On this night, the lights are set out in the sky lamps and as offerings at the base of a tulasi plant and in the form of diyas, which are placed in front of the doorways of homes. This light is an offering to Yama, the god of death, to avert untimely death during the time of the Diwali festival. This day is a celebration aimed at increasing wealth and prosperity. Dhanteras engages themes of cleansing, renewal, and the securing of auspiciousness as embodied by Lakshmi.

In the villages, cattle are adorned and worshiped by farmers as their main source of income.

===Within India===

In South India (especially Tamil Nadu), Brahmin women make marundu (which translates as 'medicine') on Dhanatrayodashi, the eve of Naraka Chaturdashi. The marundu is offered during the prayer and eaten early on Naraka Chaturdashi before sunrise. Many families hand over the recipes of the medicine to their daughters and daughters-in-law. The marundu is consumed to eliminate the imbalance of tridoshas in the body.

Usually, Gujarati families will enjoy a meal of daal baath and malpua to ring in the new year.

==Significance==
According to a popular legend, when the devas and asuras performed the Samudra Manthana (churning of the ocean) for amrita (the divine nectar of immortality), Dhanvantari (the physician of the Gods and an incarnation of Vishnu) emerged carrying a jar of the elixir on the day 13th of Dhanteras.

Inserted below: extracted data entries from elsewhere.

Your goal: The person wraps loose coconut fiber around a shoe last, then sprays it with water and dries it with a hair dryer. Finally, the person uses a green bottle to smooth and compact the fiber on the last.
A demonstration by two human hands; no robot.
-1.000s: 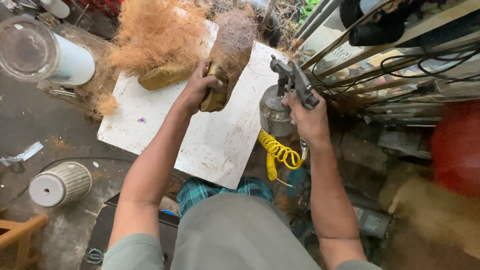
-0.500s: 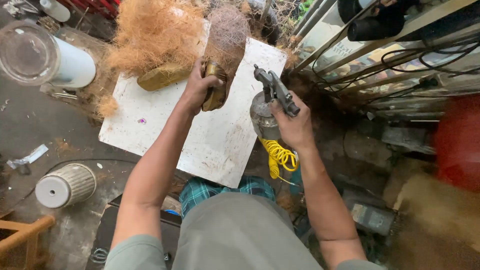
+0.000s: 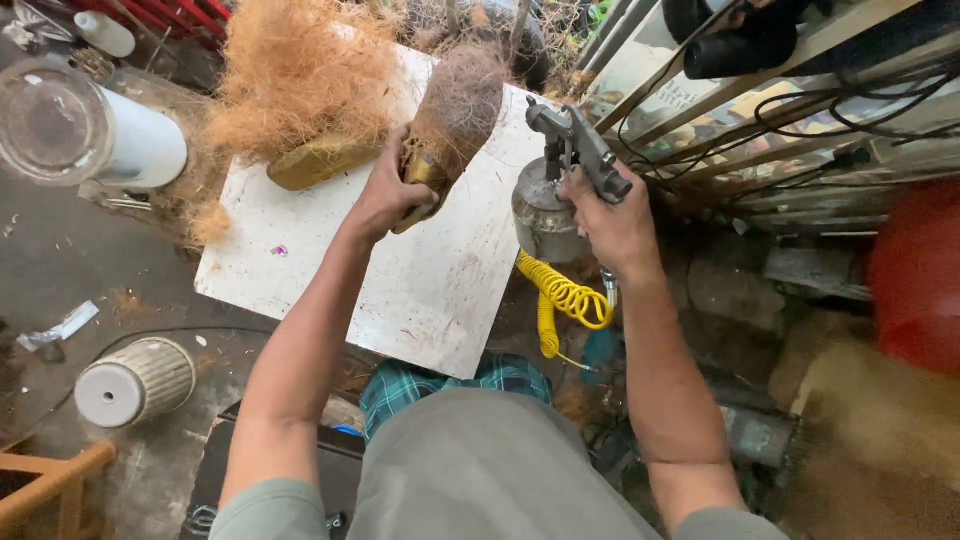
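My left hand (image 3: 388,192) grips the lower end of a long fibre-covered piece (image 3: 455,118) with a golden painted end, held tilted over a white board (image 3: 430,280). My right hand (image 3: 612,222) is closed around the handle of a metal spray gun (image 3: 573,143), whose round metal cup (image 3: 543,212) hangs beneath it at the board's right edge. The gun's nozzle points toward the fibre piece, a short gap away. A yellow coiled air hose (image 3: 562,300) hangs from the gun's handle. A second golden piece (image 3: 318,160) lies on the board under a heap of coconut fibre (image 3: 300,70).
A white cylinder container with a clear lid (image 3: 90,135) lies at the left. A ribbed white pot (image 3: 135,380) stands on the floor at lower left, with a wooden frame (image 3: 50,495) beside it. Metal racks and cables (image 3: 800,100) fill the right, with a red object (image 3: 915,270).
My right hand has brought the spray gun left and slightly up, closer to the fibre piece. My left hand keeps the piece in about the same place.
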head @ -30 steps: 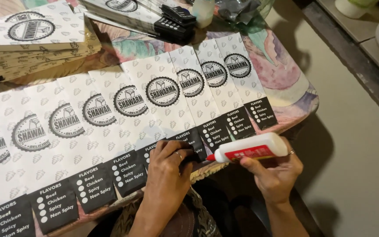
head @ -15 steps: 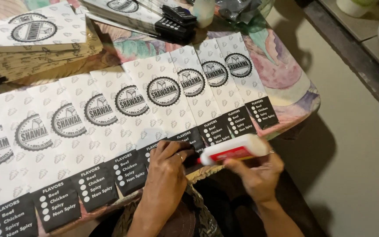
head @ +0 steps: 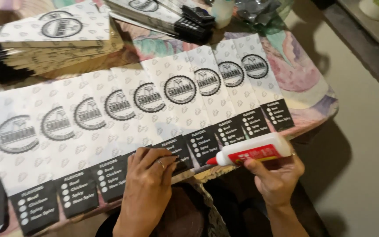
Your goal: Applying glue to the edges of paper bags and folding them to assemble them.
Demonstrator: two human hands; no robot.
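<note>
A white glue bottle (head: 253, 152) is clasped in the right hand (head: 277, 180), nozzle at the overlapped paper bags (head: 172, 109) on the surface; the left hand (head: 148, 175) is pressed flat, holding nothing, on a bag's black end (gluing seemingly part done).

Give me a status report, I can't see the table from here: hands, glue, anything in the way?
Left hand pressing down a paper bag's black end. Right hand gripping the glue bottle, red tip aimed at that row of overlapped bags. Nothing in the way.
</note>
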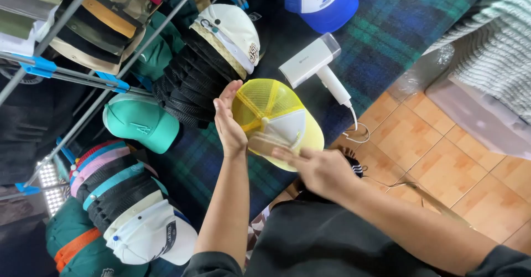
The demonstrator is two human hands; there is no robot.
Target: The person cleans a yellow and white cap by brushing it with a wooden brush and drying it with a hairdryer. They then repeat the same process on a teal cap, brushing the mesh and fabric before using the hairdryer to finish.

The legend is described in detail in the Vishnu Purana, specifically in shlokas 31-108 of the 9th Adhyaya in the first Ama.

The festival of Dhanteras is celebrated on the 13th day (Trayodashi) of the Krishna Paksha (waning moon) in the Kartika month, marking the day when these treasures appeared. This celebration honors the divine gifts and the restoration of cosmic balance and prosperity.

==Legends==
A legend ascribes the occasion to the story of the 16-year-old son of King Hima. His horoscope predicted his death by a snakebite on the fourth day of his marriage. On that particular day, his newlywed wife did not allow him to sleep. She laid out all her ornaments and many gold and silver coins in a heap at the entrance of the bedchamber and lit many lamps. Then she narrated stories and sang songs to keep her husband from falling asleep; the next day, when Yama, the god of death, arrived at the prince's doorstep in the guise of a serpent, his eyes were dazzled and blinded by the brilliance of the lamps and the jewelry. Yama could not enter the prince's chamber, and so he climbed on top of the heap of gold coins and sat there the entire night listening to the stories and songs. In the morning, he silently went away. Thus, the young prince was saved from the clutches of death by the cleverness of his new bride, and the day came to be celebrated as Dhanteras.

This practice came to be known as yamadipadana as the women of the house light earthen lamps (dipas), kept burning throughout the night glorifying Yama. Thirteen diyas made of wheat flour are lit and placed facing the southern direction.

In Jainism, this day is celebrated as Dhanyateras instead of Dhanteras, which means the "auspicious day of thirteenth". It is said that on this day Mahavira was in the state of leaving everything in this world and meditating before Moksha, which made this day auspicious or dhanya.